### Requirement
Copy the records below exactly as they appear.

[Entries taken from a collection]
****************
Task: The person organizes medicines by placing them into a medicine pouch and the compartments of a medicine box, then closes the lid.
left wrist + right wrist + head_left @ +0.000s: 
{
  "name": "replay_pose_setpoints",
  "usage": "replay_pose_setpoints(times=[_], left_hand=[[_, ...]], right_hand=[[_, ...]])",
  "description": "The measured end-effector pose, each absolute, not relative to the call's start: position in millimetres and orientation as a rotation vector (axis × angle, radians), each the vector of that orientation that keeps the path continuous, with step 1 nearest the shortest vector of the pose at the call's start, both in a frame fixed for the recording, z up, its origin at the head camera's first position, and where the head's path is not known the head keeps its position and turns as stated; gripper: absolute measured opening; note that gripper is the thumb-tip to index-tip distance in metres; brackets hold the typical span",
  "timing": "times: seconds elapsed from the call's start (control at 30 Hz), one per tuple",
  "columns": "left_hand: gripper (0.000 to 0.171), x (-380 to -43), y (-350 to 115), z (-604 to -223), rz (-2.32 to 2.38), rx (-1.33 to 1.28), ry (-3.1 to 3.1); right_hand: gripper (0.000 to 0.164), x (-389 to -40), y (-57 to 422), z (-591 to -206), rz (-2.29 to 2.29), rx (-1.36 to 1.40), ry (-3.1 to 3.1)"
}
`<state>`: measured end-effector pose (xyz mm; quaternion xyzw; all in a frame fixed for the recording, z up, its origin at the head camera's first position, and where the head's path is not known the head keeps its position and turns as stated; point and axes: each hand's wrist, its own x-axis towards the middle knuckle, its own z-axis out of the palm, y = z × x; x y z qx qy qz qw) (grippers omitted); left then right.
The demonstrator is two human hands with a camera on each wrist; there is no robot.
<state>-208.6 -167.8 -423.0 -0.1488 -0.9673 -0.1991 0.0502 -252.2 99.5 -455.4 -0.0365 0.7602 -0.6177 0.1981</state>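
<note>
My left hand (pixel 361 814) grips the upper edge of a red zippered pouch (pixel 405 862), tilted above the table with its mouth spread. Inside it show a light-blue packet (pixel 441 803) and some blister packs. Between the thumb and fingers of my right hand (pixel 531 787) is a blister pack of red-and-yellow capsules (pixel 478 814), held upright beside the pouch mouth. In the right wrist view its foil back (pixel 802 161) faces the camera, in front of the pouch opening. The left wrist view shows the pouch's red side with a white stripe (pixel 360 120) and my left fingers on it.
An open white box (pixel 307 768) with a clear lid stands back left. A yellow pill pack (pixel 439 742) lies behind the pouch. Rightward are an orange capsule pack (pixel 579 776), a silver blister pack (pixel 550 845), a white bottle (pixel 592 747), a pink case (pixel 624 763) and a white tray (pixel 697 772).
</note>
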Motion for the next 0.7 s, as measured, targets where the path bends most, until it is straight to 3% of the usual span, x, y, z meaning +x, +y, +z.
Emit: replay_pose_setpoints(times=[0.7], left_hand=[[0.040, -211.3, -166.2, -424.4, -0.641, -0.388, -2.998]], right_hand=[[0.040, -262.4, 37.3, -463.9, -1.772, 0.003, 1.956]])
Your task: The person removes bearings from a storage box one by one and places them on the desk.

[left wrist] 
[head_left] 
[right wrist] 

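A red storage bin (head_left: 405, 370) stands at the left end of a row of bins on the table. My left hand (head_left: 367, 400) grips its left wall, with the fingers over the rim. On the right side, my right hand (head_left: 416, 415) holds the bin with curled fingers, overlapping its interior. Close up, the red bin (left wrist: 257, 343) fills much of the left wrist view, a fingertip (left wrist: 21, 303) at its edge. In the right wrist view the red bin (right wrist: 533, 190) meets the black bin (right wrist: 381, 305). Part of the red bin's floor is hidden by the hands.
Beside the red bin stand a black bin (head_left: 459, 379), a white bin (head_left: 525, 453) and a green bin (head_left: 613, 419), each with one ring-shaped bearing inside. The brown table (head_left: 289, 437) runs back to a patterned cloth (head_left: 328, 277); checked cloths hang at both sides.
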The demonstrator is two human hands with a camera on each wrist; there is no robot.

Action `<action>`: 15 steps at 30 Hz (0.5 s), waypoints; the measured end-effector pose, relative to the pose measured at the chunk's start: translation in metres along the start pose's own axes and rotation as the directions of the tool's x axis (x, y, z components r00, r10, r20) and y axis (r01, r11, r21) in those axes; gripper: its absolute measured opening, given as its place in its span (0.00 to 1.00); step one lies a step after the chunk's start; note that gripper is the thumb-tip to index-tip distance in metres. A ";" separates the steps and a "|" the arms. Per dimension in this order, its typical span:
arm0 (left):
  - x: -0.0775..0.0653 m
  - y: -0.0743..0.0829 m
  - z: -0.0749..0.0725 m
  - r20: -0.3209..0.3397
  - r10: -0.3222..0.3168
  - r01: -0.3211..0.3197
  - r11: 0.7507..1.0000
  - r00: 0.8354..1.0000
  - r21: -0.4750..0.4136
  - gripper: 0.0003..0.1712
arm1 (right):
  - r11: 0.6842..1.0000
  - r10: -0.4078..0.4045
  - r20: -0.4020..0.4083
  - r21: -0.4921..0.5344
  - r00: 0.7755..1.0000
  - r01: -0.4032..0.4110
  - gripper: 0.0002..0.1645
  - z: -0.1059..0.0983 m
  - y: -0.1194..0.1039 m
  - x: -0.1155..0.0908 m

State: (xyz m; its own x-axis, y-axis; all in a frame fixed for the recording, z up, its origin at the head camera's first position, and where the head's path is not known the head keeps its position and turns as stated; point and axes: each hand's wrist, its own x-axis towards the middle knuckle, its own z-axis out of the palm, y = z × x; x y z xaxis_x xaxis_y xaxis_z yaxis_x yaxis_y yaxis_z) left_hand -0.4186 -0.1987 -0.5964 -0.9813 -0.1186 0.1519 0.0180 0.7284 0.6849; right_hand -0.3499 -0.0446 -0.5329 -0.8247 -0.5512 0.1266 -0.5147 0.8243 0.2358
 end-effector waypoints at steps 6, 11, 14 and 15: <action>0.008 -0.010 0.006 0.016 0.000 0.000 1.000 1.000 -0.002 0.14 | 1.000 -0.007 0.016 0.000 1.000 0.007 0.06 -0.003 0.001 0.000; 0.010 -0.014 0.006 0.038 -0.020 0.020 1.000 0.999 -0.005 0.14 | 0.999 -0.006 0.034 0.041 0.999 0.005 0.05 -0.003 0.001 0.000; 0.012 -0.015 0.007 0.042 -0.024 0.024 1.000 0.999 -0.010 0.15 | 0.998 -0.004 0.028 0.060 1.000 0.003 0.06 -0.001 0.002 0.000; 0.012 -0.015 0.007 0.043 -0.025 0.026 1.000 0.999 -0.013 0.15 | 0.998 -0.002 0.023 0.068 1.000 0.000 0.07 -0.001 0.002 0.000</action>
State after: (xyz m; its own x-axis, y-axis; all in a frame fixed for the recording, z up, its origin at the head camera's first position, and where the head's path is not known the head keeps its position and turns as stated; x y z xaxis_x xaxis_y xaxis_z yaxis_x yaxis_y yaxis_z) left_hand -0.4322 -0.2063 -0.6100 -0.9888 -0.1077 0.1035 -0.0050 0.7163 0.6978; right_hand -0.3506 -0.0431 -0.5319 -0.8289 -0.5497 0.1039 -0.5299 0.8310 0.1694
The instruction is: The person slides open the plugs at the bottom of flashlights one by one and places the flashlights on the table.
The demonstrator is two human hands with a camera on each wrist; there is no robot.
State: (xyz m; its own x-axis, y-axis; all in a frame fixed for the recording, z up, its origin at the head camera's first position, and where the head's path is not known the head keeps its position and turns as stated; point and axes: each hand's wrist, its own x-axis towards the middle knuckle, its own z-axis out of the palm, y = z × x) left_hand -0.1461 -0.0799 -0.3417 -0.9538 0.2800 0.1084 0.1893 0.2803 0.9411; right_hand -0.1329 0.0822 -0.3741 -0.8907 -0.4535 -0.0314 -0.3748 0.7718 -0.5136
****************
### Problem solution
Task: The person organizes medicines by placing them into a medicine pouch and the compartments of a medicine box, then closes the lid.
left wrist + right wrist + head_left @ +0.000s: 
{
  "name": "replay_pose_setpoints",
  "usage": "replay_pose_setpoints(times=[_], left_hand=[[_, ...]], right_hand=[[_, ...]])",
  "description": "The measured end-effector pose, each absolute, not relative to the call's start: position in millimetres and orientation as a rotation vector (axis × angle, radians), each the vector of that orientation that keeps the path continuous, with step 1 nearest the shortest vector of the pose at the call's start, both in a frame fixed for the recording, z up, its origin at the head camera's first position, and where the head's path is not known the head keeps its position and turns as stated; gripper: absolute measured opening; note that gripper is the thumb-tip to index-tip distance in metres; brackets hold the typical span",
  "timing": "times: seconds elapsed from the call's start (control at 30 Hz), one per tuple",
  "columns": "left_hand: gripper (0.000 to 0.171), x (-380 to -43), y (-350 to 115), z (-604 to -223), rz (-2.32 to 2.38), rx (-1.33 to 1.28), ry (-3.1 to 3.1); right_hand: gripper (0.000 to 0.164), x (-389 to -40), y (-57 to 422), z (-591 to -206), rz (-2.29 to 2.29), rx (-1.36 to 1.40), ry (-3.1 to 3.1)"
}
`<state>`: measured end-effector pose (xyz mm; quaternion xyzw; all in a frame fixed for the recording, z up, its origin at the head camera's first position, and where the head's path is not known the head keeps its position and turns as stated; point and axes: each hand's wrist, its own x-axis towards the middle knuckle, its own z-axis out of the palm, y = z × x; x y z qx qy qz qw) (grippers omitted); left then right.
The demonstrator is two human hands with a camera on each wrist; there is no robot.
<state>-208.6 -167.8 -423.0 -0.1488 -0.9673 -0.1991 0.0502 -252.2 99.5 -455.4 -0.0365 0.7602 -0.6177 0.1981</state>
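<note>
My left hand (pixel 361 814) grips the upper edge of a red zippered pouch (pixel 405 862), tilted above the table with its mouth spread. Inside it show a light-blue packet (pixel 441 803) and some blister packs. Between the thumb and fingers of my right hand (pixel 531 787) is a blister pack of red-and-yellow capsules (pixel 478 814), held upright beside the pouch mouth. In the right wrist view its foil back (pixel 802 161) faces the camera, in front of the pouch opening. The left wrist view shows the pouch's red side with a white stripe (pixel 360 120) and my left fingers on it.
An open white box (pixel 307 768) with a clear lid stands back left. A yellow pill pack (pixel 439 742) lies behind the pouch. Rightward are an orange capsule pack (pixel 579 776), a silver blister pack (pixel 550 845), a white bottle (pixel 592 747), a pink case (pixel 624 763) and a white tray (pixel 697 772).
</note>
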Motion for the next 0.7 s, as measured, targets where the path bends most, until it is straight to 3% of the usual span, x, y, z meaning +x, +y, +z.
Emit: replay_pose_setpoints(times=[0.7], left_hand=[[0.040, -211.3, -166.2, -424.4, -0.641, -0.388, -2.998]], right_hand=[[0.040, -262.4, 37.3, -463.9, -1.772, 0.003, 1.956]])
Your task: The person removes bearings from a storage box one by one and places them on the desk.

[left wrist] 
[head_left] 
[right wrist] 

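A red storage bin (head_left: 405, 370) stands at the left end of a row of bins on the table. My left hand (head_left: 367, 400) grips its left wall, with the fingers over the rim. On the right side, my right hand (head_left: 416, 415) holds the bin with curled fingers, overlapping its interior. Close up, the red bin (left wrist: 257, 343) fills much of the left wrist view, a fingertip (left wrist: 21, 303) at its edge. In the right wrist view the red bin (right wrist: 533, 190) meets the black bin (right wrist: 381, 305). Part of the red bin's floor is hidden by the hands.
Beside the red bin stand a black bin (head_left: 459, 379), a white bin (head_left: 525, 453) and a green bin (head_left: 613, 419), each with one ring-shaped bearing inside. The brown table (head_left: 289, 437) runs back to a patterned cloth (head_left: 328, 277); checked cloths hang at both sides.
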The demonstrator is two human hands with a camera on each wrist; there is no robot.

Action `<action>`: 15 steps at 30 Hz (0.5 s), waypoints; the measured end-effector pose, relative to the pose measured at the chunk's start: translation in metres along the start pose's own axes and rotation as the directions of the tool's x axis (x, y, z components r00, r10, r20) and y axis (r01, r11, r21) in those axes; gripper: its absolute measured opening, given as its place in its span (0.00 to 1.00); step one lies a step after the chunk's start; note that gripper is the thumb-tip to index-tip distance in metres. A ";" separates the steps and a "|" the arms. Per dimension in this order, its typical span:
arm0 (left):
  - x: -0.0775..0.0653 m
  - y: -0.0743..0.0829 m
  - z: -0.0749..0.0725 m
  - r20: -0.3209..0.3397
  - r10: -0.3222..0.3168
  - r01: -0.3211..0.3197
  - r11: 0.7507..1.0000
  - r00: 0.8354..1.0000
  - r21: -0.4750..0.4136
  - gripper: 0.0003..0.1712
arm1 (right):
  - r11: 0.6842..1.0000
  - r10: -0.4078..0.4045
  - r20: -0.4020..0.4083
  - r21: -0.4921..0.5344
  - r00: 0.7755..1.0000
  - r01: -0.4032..0.4110
  - gripper: 0.0002..0.1645
  - z: -0.1059..0.0983 m
  - y: -0.1194..0.1039 m
  - x: -0.1155..0.0908 m

State: (xyz m; its own x-axis, y-axis; all in a frame fixed for the recording, z up, its origin at the head camera's first position, and where the head's path is not known the head keeps its position and turns as stated; point and axes: each hand's wrist, its own x-axis towards the middle knuckle, its own z-axis out of the palm, y = z × x; x y z xaxis_x xaxis_y xaxis_z yaxis_x yaxis_y yaxis_z) left_hand -0.4186 -0.1987 -0.5964 -0.9813 -0.1186 0.1519 0.0180 0.7284 0.6849; right_hand -0.3499 -0.0446 -0.5329 -0.8247 -0.5512 0.1266 -0.5147 0.8243 0.2358
 end-effector waypoints at steps 6, 11, 14 and 15: <action>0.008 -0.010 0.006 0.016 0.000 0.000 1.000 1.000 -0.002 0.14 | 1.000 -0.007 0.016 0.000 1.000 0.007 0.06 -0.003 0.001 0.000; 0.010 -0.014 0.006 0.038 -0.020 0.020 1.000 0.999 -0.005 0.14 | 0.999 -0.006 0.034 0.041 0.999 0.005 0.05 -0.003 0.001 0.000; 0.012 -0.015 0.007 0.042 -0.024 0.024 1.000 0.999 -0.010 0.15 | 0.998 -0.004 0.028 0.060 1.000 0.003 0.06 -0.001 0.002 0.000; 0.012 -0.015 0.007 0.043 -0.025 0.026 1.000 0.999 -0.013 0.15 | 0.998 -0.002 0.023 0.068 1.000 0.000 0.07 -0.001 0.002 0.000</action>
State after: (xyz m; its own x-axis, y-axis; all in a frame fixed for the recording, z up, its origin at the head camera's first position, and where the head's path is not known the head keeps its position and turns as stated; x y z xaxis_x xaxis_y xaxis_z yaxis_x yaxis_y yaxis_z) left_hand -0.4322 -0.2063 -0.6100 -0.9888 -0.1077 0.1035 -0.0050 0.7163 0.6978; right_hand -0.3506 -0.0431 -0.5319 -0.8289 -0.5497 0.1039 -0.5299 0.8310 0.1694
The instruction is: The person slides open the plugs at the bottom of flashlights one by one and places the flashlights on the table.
The demonstrator is two human hands with a camera on each wrist; there is no robot.
State: (xyz m; its own x-axis, y-axis; all in a frame fixed for the recording, z up, its origin at the head camera's first position, and where the head's path is not known the head keeps its position and turns as stated; point and axes: each hand's wrist, its own x-axis towards the middle knuckle, its own z-axis out of the palm, y = z × x) left_hand -0.1461 -0.0799 -0.3417 -0.9538 0.2800 0.1084 0.1893 0.2803 0.9411; right_hand -0.1329 0.0822 -0.3741 -0.8907 -0.4535 -0.0314 -0.3748 0.7718 -0.5136

Nothing more is needed to complete the output.